> [DIRECTIONS FOR THIS TASK]: The lines to copy from the listing below are those that contain the string "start".

────────

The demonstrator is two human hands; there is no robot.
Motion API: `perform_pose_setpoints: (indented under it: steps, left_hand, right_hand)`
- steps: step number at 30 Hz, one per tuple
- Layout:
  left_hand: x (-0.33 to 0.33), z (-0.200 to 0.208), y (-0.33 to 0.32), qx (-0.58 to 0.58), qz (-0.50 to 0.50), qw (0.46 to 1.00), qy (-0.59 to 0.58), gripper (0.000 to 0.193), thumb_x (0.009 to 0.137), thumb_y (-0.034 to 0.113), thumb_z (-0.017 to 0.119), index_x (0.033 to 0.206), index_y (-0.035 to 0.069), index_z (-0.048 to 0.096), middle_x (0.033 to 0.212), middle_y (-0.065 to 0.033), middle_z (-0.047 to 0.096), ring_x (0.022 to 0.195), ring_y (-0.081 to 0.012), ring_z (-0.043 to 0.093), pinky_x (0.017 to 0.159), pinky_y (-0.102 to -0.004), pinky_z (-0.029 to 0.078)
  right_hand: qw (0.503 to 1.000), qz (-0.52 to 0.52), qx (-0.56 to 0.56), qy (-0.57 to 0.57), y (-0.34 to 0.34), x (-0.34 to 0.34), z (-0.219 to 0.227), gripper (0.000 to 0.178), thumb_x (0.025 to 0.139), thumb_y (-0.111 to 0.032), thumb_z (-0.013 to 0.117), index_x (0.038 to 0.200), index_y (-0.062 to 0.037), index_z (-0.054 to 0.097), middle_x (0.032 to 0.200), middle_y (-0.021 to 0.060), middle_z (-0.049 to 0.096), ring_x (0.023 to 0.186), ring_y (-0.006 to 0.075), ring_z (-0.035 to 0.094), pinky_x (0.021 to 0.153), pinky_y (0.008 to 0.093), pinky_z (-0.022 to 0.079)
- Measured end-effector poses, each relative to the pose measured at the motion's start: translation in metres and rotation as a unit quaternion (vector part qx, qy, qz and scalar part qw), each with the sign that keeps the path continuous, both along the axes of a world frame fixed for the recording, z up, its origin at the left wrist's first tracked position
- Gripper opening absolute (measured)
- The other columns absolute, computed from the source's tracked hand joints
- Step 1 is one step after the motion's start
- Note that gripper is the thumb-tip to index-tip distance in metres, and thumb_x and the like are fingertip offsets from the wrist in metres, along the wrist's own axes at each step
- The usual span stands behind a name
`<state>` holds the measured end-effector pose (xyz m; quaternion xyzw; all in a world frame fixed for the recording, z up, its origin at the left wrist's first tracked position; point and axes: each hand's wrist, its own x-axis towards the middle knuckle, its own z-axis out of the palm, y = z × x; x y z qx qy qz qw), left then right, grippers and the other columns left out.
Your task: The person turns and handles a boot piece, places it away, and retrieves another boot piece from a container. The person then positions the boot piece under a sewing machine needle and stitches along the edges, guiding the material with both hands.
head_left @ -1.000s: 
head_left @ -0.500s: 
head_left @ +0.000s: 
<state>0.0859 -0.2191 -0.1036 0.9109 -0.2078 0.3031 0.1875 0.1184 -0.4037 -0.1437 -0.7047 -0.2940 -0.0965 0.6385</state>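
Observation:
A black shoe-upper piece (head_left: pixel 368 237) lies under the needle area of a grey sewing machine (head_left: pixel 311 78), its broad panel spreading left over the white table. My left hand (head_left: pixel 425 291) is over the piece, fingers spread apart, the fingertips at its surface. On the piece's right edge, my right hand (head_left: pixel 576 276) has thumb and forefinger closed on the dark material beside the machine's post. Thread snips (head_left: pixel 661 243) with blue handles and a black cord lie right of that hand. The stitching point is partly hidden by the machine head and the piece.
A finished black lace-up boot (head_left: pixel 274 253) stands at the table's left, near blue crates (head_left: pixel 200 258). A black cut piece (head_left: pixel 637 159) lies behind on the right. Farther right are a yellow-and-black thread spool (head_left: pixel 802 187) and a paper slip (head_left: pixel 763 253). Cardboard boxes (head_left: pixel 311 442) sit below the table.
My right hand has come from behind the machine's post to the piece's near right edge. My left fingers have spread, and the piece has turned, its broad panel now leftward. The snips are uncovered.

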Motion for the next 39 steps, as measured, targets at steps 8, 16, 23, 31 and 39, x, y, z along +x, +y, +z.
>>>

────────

> [TASK RESULT]:
- Measured end-effector poses, each relative to the pose measured at the motion's start: translation in metres and rotation as a unit quaternion (vector part qx, qy, qz and scalar part qw), each with the sign that keeps the path continuous, both along the axes of a world frame fixed for the recording, z up, its origin at the left wrist's first tracked position
- Step 1 is one step after the motion's start

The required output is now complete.